Вместо того, чтобы прервать излияния Джона и обменяться ролями, вспомогательное «я» отрицательно качает головой.

Джон: Каждый раз, когда я начинаю думать о том, что наделал, мне хочется взять стакан и раздавить его в кулаке. Я хочу потерять эту руку, чтобы доктор не смог ее спасти. Наверное, я рехнулся, я хочу, чтобы меня разорвало на части. Я ненавижу себя за то, что я с тобой сделал. Единственный человек, которому я хотел отомстить, была моя мать. Один Бог знает, что было у меня в голове той ночью. Я ничего не понимаю.

После этого нападения он бродил две недели, пьянствуя и ночуя на газонах в парках. При помощи нескольких стоек, которые находились в комнате, мы сооружаем «в парке» символические кусты и просим Джона побродить какое-то время, а затем, когда сочтет нужным, прилечь под кустом. При этом предупреждаем, чтобы он проговаривал свои мысли вслух.

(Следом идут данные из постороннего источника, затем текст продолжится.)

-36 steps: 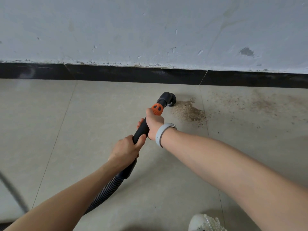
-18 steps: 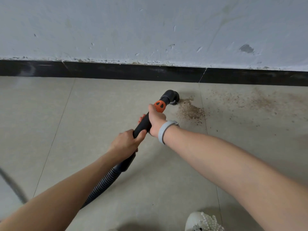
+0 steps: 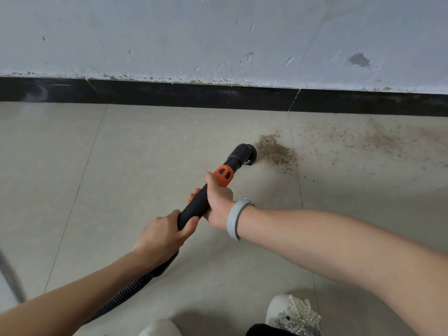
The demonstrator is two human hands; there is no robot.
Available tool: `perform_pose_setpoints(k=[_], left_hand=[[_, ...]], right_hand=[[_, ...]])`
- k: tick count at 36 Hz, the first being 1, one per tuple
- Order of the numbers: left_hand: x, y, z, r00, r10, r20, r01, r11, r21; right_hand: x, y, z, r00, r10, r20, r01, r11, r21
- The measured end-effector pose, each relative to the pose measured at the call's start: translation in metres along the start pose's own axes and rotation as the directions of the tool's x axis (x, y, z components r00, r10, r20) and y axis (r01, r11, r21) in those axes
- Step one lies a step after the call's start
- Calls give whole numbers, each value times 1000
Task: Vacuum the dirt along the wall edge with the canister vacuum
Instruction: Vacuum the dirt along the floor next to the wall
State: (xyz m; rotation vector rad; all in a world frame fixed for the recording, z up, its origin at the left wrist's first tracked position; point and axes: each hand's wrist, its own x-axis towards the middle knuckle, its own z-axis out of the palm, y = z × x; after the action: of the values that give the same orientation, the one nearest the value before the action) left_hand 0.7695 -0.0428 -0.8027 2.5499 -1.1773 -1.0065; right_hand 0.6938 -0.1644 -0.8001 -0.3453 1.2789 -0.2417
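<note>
A black vacuum wand (image 3: 196, 206) with an orange collar (image 3: 224, 175) ends in a round black brush nozzle (image 3: 244, 152) on the beige tiled floor. My right hand (image 3: 218, 202) grips the wand just below the orange collar. Lower down, my left hand (image 3: 164, 235) grips the wand where the ribbed black hose (image 3: 126, 293) begins. A dense brown dirt pile (image 3: 275, 151) lies just right of the nozzle. Thinner scattered dirt (image 3: 368, 139) spreads further right, near the black baseboard (image 3: 194, 95). The canister itself is out of view.
The scuffed white wall (image 3: 218, 37) rises above the baseboard. My white shoes (image 3: 293, 314) show at the bottom edge. A grey cord or hose (image 3: 9, 280) crosses the floor at the far left.
The nozzle has pulled back from the baseboard and sits lower on the floor, still at the left edge of the dirt pile. Both hands keep their grip on the wand.
</note>
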Motion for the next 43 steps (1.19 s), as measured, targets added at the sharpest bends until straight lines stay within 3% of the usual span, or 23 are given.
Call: perform_pose_setpoints(k=[12, 24, 33, 36, 43], left_hand=[[-11, 13, 10, 989, 103, 107, -116, 985, 130], [1, 73, 37, 958, 253, 138, -276, 943, 188], [1, 74, 35, 960, 276, 50, -280, 937, 210], [-1, 69, 31, 965, 264, 0, -260, 949, 177], [0, 47, 16, 990, 102, -93, -104, 995, -10]], right_hand=[[-15, 8, -38, 998, 13, -66, -10, 999, 53], [-20, -22, -97, 989, -17, -145, 48, 977, 210], [-17, -26, -92, 988, -64, -143, 96, 968, 230], [-16, -29, -80, 986, -105, -133, 125, 980, 157], [-13, -35, -35, 993, -108, -39, 108, 994, -9]])
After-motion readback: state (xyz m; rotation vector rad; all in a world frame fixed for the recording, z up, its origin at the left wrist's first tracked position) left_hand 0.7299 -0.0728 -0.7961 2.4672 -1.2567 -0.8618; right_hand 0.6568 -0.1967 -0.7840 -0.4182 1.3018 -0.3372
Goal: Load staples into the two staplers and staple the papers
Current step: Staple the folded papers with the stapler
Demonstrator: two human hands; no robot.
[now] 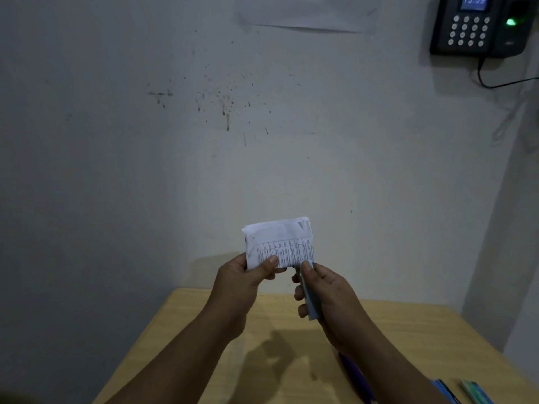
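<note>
A small folded stack of papers [280, 242] with a printed table is held up above the table, in front of the wall. My left hand [242, 282] pinches its lower left edge between thumb and fingers. My right hand [323, 295] grips a light blue stapler [309, 298] whose front end meets the papers' lower right corner. A purple object [357, 377], possibly the second stapler, lies on the table, partly hidden under my right forearm.
The wooden table [204, 345] stands against a stained grey wall. A blue object [446, 390] and a green one [475, 392] lie at the table's near right edge. A keypad device [478, 24] with a cable hangs on the wall at top right.
</note>
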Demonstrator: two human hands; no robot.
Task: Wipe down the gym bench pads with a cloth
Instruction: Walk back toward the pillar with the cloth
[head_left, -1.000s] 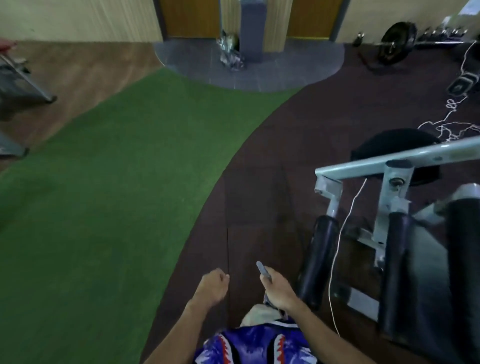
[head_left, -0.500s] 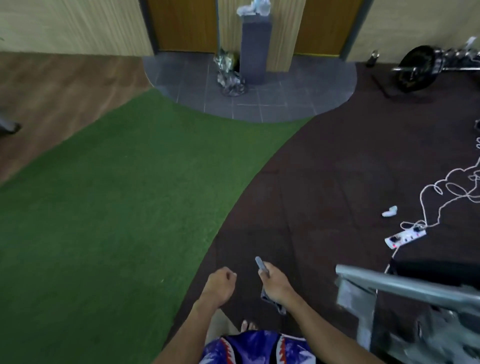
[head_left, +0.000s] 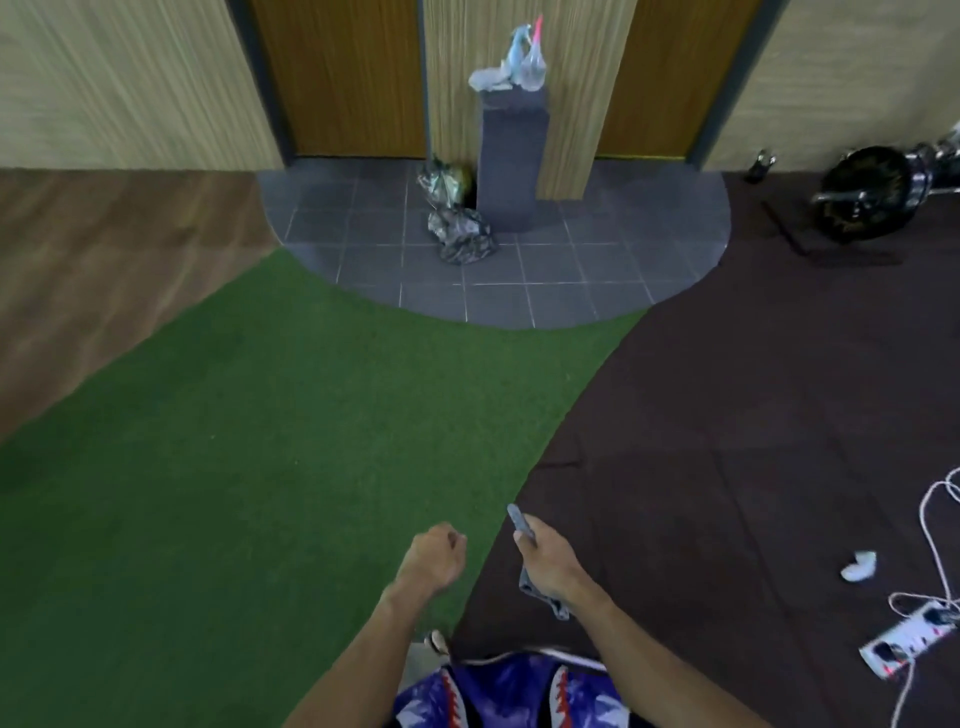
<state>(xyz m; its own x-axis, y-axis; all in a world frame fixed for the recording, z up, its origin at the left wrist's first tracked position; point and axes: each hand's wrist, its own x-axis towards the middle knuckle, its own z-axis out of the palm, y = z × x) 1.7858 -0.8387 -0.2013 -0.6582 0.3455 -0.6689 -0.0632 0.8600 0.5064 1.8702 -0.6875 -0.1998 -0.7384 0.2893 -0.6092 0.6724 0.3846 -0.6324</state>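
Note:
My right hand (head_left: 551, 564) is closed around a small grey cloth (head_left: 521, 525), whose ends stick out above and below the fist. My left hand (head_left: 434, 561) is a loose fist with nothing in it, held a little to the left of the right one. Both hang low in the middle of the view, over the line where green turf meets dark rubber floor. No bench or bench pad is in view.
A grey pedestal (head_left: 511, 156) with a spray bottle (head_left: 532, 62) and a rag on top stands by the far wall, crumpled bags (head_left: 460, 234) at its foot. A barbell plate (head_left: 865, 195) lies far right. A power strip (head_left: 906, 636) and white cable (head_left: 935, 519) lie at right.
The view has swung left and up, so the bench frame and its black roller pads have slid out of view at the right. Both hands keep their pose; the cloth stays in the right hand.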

Джон: Я пытаюсь найти повод, чтобы как-то себя оправдать, но не нахожу. Я считаю во всем виноватой свою мать. Не знаю, слышит ли она меня. Не понимаю, за что я обидел эту женщину. Я не могу себе простить… Что я наделал… Когда я ее изнасиловал, то поступил хуже, чем со мной поступала мать. Мне кажется, теперь это стало до меня доходить.